● To do: Copy the data that follows, character for character, minus the pictures.

● Given records:

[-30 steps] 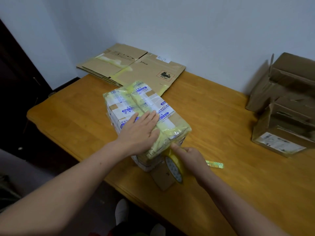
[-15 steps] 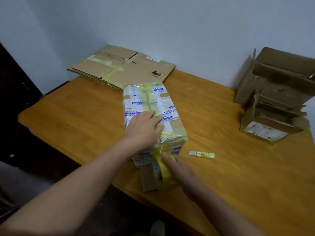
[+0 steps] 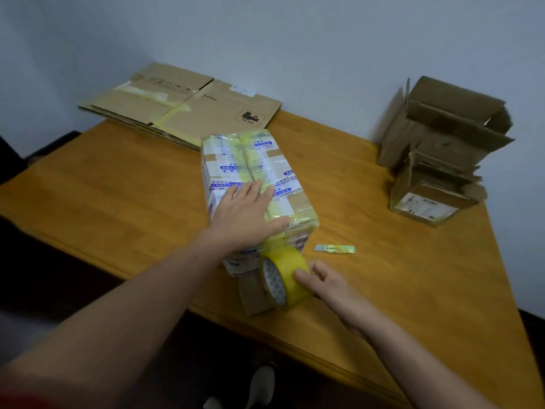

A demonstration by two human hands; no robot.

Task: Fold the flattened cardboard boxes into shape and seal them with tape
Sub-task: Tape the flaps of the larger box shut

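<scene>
A folded cardboard box (image 3: 259, 169), covered in old printed tape and a fresh yellow strip along its top seam, stands in the middle of the wooden table (image 3: 118, 202). My left hand (image 3: 247, 214) lies flat on the box's near top, fingers straight, pressing the tape down. My right hand (image 3: 321, 281) grips a roll of yellow tape (image 3: 284, 278) just below the box's near end, and a strip still runs from the roll up to the box. A loose cardboard flap sticks out under the roll.
Flattened cardboard boxes (image 3: 182, 104) lie stacked at the table's back left against the wall. Two opened boxes (image 3: 442, 149) stand at the back right. A small utility knife (image 3: 334, 248) lies on the table right of the taped box. The table's front edge is close to the roll.
The roll has come out from the box's near end toward me, with my right hand now on its outer side. My left hand stayed flat on the box top.
</scene>
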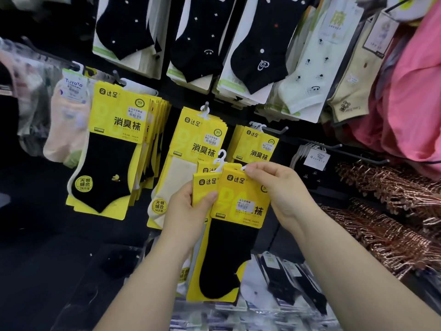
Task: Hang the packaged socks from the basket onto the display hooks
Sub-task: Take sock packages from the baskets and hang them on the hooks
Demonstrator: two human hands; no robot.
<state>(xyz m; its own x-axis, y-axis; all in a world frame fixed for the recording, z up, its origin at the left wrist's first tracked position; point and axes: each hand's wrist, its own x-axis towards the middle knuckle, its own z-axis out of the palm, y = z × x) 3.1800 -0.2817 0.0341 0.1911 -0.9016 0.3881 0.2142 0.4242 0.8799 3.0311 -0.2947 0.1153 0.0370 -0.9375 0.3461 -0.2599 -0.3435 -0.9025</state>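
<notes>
**Yellow front pack (241, 204) pinched at its top**

We hold a small fan of sock packs before the display wall. Our left hand (188, 209) grips the rear packs (202, 185), thumb pressed across their yellow cards, and their white plastic hangers (220, 161) stick up. Our right hand (279, 189) pinches the front pack's top corner; a black sock runs down its card. Just above, matching hung packs (259, 145) sit on a display hook (276, 130) whose end juts toward us. Loose packs (284, 280) lie below our wrists. Copper-coloured clothes hangers (391, 216) are piled at the right.
</notes>
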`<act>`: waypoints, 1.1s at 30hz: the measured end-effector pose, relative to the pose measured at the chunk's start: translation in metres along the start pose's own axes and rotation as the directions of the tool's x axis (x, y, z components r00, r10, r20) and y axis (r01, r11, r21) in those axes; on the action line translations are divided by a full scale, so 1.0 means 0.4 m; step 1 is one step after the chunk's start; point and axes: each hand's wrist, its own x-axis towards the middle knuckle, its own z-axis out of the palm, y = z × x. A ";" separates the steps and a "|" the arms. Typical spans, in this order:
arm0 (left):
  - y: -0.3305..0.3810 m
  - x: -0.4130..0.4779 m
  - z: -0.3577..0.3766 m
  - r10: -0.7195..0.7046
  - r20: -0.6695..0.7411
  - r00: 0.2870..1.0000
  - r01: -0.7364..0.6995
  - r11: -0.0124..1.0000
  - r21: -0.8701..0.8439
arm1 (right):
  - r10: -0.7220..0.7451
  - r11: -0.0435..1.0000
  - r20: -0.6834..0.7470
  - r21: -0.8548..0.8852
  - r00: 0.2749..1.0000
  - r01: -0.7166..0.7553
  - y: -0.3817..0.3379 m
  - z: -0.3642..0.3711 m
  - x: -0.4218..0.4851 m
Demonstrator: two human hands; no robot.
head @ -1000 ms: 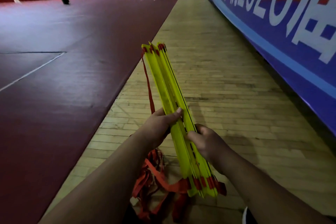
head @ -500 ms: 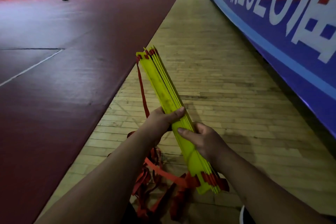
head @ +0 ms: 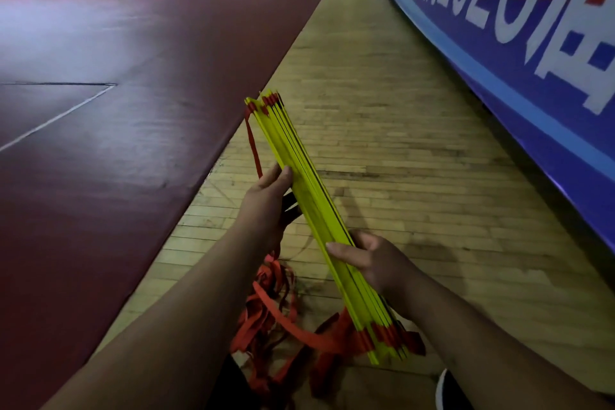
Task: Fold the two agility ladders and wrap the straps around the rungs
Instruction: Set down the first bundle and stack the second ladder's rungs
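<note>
Between the fingers of both hands, a stack of yellow rungs (head: 309, 210) was held on a slant, its far end raised away from the person and its near end low, just past the right wrist. The left hand (head: 266, 206) gripped the stack about midway along. Its thumb lay against the left edge, and the other fingers were tucked beneath the rungs, out of sight. Nearer the person, the right hand (head: 376, 263) clamped the same stack, with the thumb pressed across the top face and the fingers curled round the right edge. Red clips marked both ends of the rungs.

Below the left fingers and towards the person, the red straps (head: 276, 309) hung in a loose tangle from the near end of the stack. One length ran from the far end down to the left thumb.

Under both hands lay a wooden floor (head: 382, 110). A maroon mat (head: 116, 143) covered the ground well to the left of the left fingers, and a blue banner (head: 532, 76) with large white characters stood well to the right of the right fingers.
</note>
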 end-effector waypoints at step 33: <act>-0.002 0.023 -0.019 -0.053 0.047 0.997 0.053 0.999 0.014 | 0.140 0.912 0.016 -0.390 0.990 -0.123 0.026 -0.014 0.010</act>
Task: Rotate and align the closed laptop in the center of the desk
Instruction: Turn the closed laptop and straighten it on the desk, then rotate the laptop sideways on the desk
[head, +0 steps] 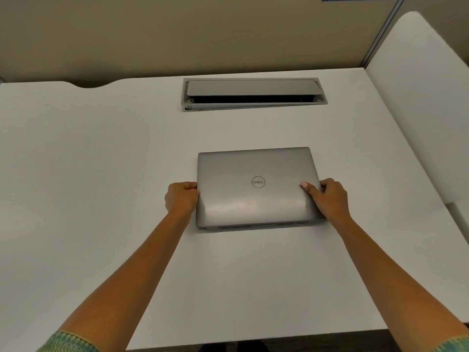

● Answer to this problem:
[-30 steps] 
[-15 steps] 
[+0 steps] 

A demonstration by two human hands; no robot.

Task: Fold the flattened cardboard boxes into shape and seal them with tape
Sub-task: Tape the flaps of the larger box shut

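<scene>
A folded cardboard box (image 3: 259, 169), covered in old printed tape and a fresh yellow strip along its top seam, stands in the middle of the wooden table (image 3: 118, 202). My left hand (image 3: 247, 214) lies flat on the box's near top, fingers straight, pressing the tape down. My right hand (image 3: 321, 281) grips a roll of yellow tape (image 3: 284, 278) just below the box's near end, and a strip still runs from the roll up to the box. A loose cardboard flap sticks out under the roll.
Flattened cardboard boxes (image 3: 182, 104) lie stacked at the table's back left against the wall. Two opened boxes (image 3: 442, 149) stand at the back right. A small utility knife (image 3: 334, 248) lies on the table right of the taped box. The table's front edge is close to the roll.
The roll has come out from the box's near end toward me, with my right hand now on its outer side. My left hand stayed flat on the box top.
</scene>
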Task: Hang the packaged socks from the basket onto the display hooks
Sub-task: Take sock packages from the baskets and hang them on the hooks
Demonstrator: two human hands; no robot.
<state>(xyz m; its own x-axis, y-axis; all in a world frame fixed for the recording, z up, its origin at the left wrist's first tracked position; point and axes: each hand's wrist, its own x-axis towards the middle knuckle, its own z-axis out of the palm, y = z × x) 3.1800 -0.2817 0.0341 0.1911 -0.9016 0.3881 0.2142 0.4242 0.8799 3.0311 -0.2947 0.1153 0.0370 -0.9375 0.3461 -0.2599 -0.3435 -0.9025</state>
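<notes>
**Yellow front pack (241, 204) pinched at its top**

We hold a small fan of sock packs before the display wall. Our left hand (188, 209) grips the rear packs (202, 185), thumb pressed across their yellow cards, and their white plastic hangers (220, 161) stick up. Our right hand (279, 189) pinches the front pack's top corner; a black sock runs down its card. Just above, matching hung packs (259, 145) sit on a display hook (276, 130) whose end juts toward us. Loose packs (284, 280) lie below our wrists. Copper-coloured clothes hangers (391, 216) are piled at the right.
</notes>
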`<act>`: waypoints, 1.1s at 30hz: the measured end-effector pose, relative to the pose measured at the chunk's start: translation in metres along the start pose's own axes and rotation as the directions of the tool's x axis (x, y, z components r00, r10, r20) and y axis (r01, r11, r21) in those axes; on the action line translations are divided by a full scale, so 1.0 means 0.4 m; step 1 is one step after the chunk's start; point and axes: each hand's wrist, its own x-axis towards the middle knuckle, its own z-axis out of the palm, y = z × x. A ";" separates the steps and a "|" the arms. Typical spans, in this order:
arm0 (left):
  - y: -0.3305..0.3810 m
  - x: -0.4130..0.4779 m
  - z: -0.3577..0.3766 m
  - r10: -0.7195..0.7046
  - r20: -0.6695..0.7411
  - r00: 0.2870..1.0000
  - r01: -0.7364..0.6995
  - r11: -0.0124..1.0000
  - r21: -0.8701..0.8439
arm1 (right):
  - r10: -0.7220..0.7451
  - r11: -0.0435..1.0000
  - r20: -0.6834..0.7470
  - r21: -0.8548..0.8852
  - r00: 0.2749..1.0000
  - r01: -0.7166..0.7553
  - y: -0.3817..0.3379 m
  - z: -0.3642..0.3711 m
  - x: -0.4218..0.4851 m
Demonstrator: two human hands; no robot.
head @ -1000 ms: 
head @ -500 ms: 
head @ +0 ms: 
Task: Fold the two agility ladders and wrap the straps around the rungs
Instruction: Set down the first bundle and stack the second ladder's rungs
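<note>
Between the fingers of both hands, a stack of yellow rungs (head: 309, 210) was held on a slant, its far end raised away from the person and its near end low, just past the right wrist. The left hand (head: 266, 206) gripped the stack about midway along. Its thumb lay against the left edge, and the other fingers were tucked beneath the rungs, out of sight. Nearer the person, the right hand (head: 376, 263) clamped the same stack, with the thumb pressed across the top face and the fingers curled round the right edge. Red clips marked both ends of the rungs.

Below the left fingers and towards the person, the red straps (head: 276, 309) hung in a loose tangle from the near end of the stack. One length ran from the far end down to the left thumb.

Under both hands lay a wooden floor (head: 382, 110). A maroon mat (head: 116, 143) covered the ground well to the left of the left fingers, and a blue banner (head: 532, 76) with large white characters stood well to the right of the right fingers.
</note>
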 end-effector waypoints at step 33: <act>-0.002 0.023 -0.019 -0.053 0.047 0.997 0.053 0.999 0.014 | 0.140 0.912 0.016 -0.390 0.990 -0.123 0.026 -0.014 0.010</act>
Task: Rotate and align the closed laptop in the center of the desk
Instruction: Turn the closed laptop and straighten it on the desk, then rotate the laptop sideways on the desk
[head, +0 steps] 

No further work is required for this exercise.